Data provided START
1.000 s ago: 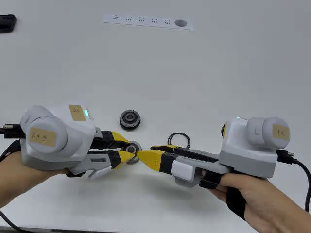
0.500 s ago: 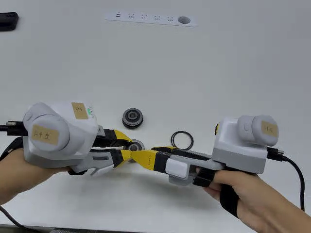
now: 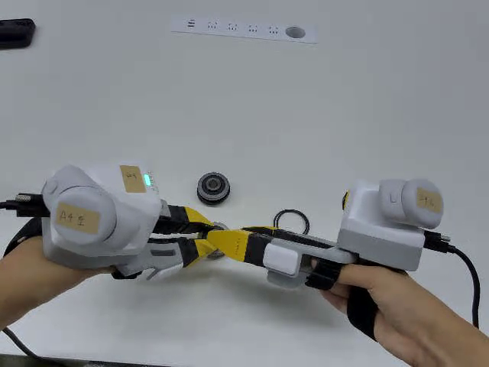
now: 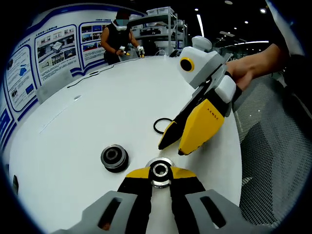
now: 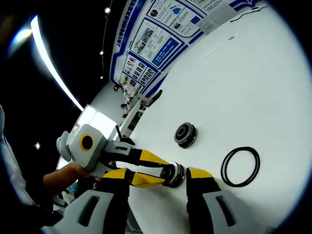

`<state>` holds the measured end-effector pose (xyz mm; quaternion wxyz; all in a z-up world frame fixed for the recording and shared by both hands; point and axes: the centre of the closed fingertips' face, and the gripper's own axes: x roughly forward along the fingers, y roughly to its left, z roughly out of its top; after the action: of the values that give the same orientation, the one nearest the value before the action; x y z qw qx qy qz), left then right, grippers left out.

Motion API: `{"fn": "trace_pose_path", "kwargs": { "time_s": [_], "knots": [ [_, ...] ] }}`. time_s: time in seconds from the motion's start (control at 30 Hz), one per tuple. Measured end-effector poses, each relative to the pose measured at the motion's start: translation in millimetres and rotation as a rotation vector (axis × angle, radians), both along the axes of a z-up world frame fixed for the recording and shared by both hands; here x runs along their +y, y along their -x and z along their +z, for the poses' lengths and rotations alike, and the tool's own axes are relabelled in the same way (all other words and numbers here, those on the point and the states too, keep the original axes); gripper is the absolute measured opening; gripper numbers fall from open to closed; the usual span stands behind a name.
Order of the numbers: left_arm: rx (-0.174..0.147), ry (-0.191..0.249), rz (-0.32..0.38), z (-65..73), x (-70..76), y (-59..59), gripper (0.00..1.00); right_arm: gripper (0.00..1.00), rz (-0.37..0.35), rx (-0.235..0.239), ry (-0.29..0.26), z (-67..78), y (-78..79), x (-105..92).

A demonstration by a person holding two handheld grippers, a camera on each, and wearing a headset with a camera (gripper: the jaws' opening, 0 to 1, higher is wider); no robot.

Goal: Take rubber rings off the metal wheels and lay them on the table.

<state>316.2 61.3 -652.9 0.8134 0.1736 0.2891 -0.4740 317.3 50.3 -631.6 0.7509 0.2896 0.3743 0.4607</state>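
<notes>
Starting on the left, the left gripper [image 3: 205,234] has its two yellow jaws shut tight on a small round shiny metal wheel [image 4: 160,170]. It holds that wheel just above the big white table [image 3: 344,115]. I cannot tell if this wheel has a rubber ring on it. A little further back on the table lies a second round metal wheel [image 3: 213,187]. This one is flat on the table top, and it has a black band around its edge. It is near the held wheel but not touching it. Next comes the right gripper [image 4: 170,148], which points in from the right. Its yellow jaws are a little way apart and hold nothing. In the right gripper view the held wheel sits between these jaws. I cannot tell if they touch the wheel. Behind the right gripper a thin black rubber ring [image 3: 292,222] lies flat on the table by itself. Far at the back of the table lies a long white power strip [image 3: 243,30].
</notes>
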Motion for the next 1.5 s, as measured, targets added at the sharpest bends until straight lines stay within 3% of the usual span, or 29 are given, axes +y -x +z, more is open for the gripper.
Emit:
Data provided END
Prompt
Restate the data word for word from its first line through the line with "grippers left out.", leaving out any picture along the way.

Reply to the exercise
1.000 s ago: 
0.500 s ago: 
now: 
now: 
now: 

`<state>` holds the measured end-effector pose (xyz mm; quaternion wxyz; all in a z-up world frame fixed for the recording and shared by both hands; point and axes: the centre of the closed fingertips' face, and the gripper's own axes: x roughly forward along the fingers, y roughly to its left, z roughly out of its top; after the action: of the values that give the same orientation, the one nearest the value before the action; x y z qw qx qy qz), left then right, grippers left out.

This finishes the answer.